A continuación se entabló un debate jurídico entre los for­malistas y quienes estaban más apegados al espíritu que a la le­tra. Al final de las corteses discusiones, el juez Carlisle tomó una decisión: el superior interés del Estado exigía que se escuchase al redactor de la alarmante misiva.

Si éste se burlaba del tribunal, sería severamente castigado.

-Que el solicitante se presente y se exprese -pidió Carlisle.

Se hizo un pesado silencio, en el que cada cual miró a su vecino. ¿Quién saldría de entre la multitud?

Tocado con una peluca a la antigua, con el labio superior adornado por un fino bigote perfectamente recortado, un joven se adelantó.
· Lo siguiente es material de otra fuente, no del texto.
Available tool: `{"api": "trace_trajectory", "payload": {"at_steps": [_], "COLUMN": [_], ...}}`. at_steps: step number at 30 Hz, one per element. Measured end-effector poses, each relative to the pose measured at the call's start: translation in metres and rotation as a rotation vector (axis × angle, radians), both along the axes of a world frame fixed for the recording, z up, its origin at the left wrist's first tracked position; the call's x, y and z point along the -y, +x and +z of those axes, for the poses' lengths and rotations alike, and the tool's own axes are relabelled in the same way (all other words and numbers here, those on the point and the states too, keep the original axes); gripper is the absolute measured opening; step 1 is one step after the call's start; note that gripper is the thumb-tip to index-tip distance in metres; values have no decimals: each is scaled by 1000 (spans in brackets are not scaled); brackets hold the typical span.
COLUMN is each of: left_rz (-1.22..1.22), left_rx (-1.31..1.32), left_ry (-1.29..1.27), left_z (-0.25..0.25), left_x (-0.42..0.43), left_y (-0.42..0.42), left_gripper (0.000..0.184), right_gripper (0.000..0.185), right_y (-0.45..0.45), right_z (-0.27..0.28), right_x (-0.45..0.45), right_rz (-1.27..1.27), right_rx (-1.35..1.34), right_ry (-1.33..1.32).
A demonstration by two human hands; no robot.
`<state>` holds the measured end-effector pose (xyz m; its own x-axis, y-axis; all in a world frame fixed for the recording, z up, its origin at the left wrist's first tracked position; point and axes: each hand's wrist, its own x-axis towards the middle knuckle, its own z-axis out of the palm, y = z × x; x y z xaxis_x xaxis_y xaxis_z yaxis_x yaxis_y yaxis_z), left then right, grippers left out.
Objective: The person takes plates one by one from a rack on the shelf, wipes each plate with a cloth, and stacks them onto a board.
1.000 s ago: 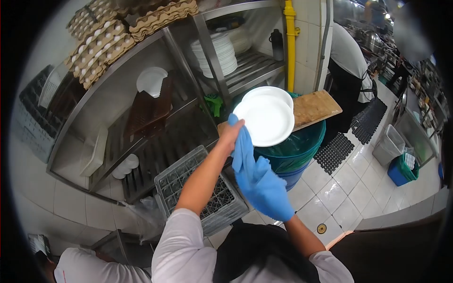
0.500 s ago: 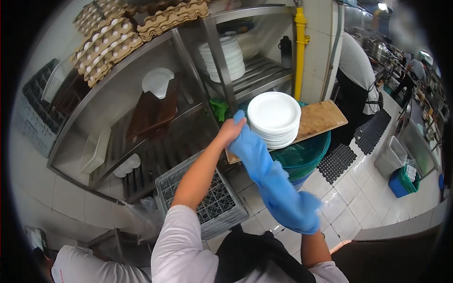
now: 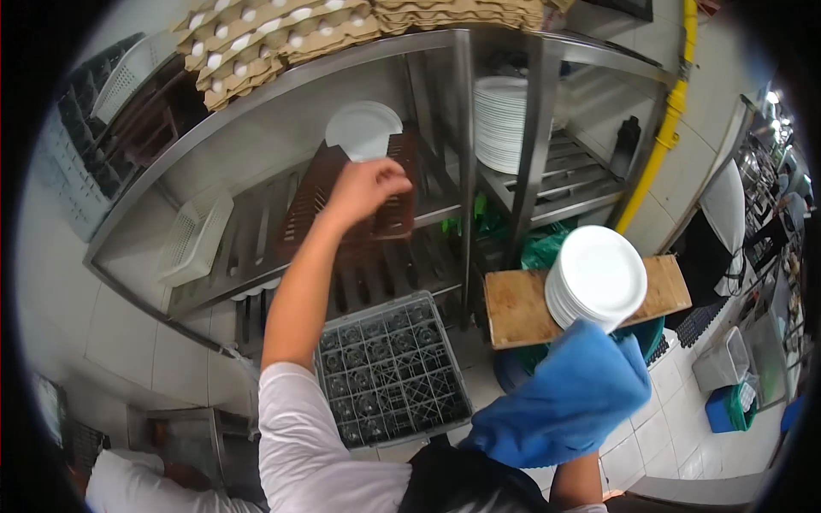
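Note:
My left hand is held out over a brown slatted plastic crate, its fingers loosely bent and apart with nothing visible in them. Just beyond the fingertips a white plate leans in the crate. A blue cloth drapes over my right hand, which is hidden beneath it; only the forearm shows below. The cloth hangs in front of a stack of white plates, overlapping its lower edge in view. Those plates stand on a wooden board laid across a green-lined bin.
A grey glass rack holding several glasses is below my left arm. Metal shelving carries a plate stack and a white basket. Egg trays top it. A yellow pipe runs right; other people are at both sides.
My left hand has let go of the blue cloth and moved left to the brown crate. The cloth, stretched between both hands before, now hangs bunched over my right hand. The view has turned left.

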<state>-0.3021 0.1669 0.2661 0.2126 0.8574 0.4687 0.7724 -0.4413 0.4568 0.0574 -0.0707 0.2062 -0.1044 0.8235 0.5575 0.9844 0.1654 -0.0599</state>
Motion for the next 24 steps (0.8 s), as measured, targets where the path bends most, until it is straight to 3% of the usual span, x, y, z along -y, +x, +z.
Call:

A la altura del pecho, llevaba en los brazos un ob­jeto envuelto en una tela de lino.

El juez Carlisle no conseguía ver su rostro.

-¿Quién sois y qué tenéis que declarar?

-He sido acusado en falso de abominables crímenes, por lo que aporto la prueba de mi inocencia y de mi absoluta fidelidad al faraón. Gracias a mi intervención, los conspiradores serán reducidos al silencio.

El juez Carlisle y el rey se envararon. Ni el uno ni el otro com­prendían nada.

Carlisle hizo entonces la pregunta decisiva.

-¿Acaso eres... el escriba Edward?

-Yo soy.

Los arqueros tensaron sus arcos, los policías tomaron sus garrotes.

Pero el juez levantó la mano.

-¡Nada de violencia en pleno tribunal! Aguardad la senten­cia y mis órdenes.

Edward se volvió hacia el rey.

-Yo no asesiné a nadie, majestad. Simplemente soy víctima de una conspiración destinada a derribar vuestro trono y a su­mir nuestro país en la desgracia. Los verdaderos criminales han demostrado una inaudita crueldad, y yo me temía algo peor aún. Pero he hecho fracasar sus siniestros designios. ¿Puedo acercarme?

El jefe de la guardia personal de Amasis desenvainó la espada.

-Acércate, escriba Edward. De momento no tienes nada que te­mer.

El joven recorrió lentamente la distancia que lo separaba del trono. Se arrodilló y, luego, apartó la tela de lino.

-Majestad, he aquí el casco robado en palacio. En adelante, ningún usurpador se tocará con él.

El escriba ofreció la valiosa reliquia al monarca.

Amasis la contempló largo rato.

-Escriba Edward, eres un asesino, pero también un mentiroso y un provocador. Ese casco no es el mío.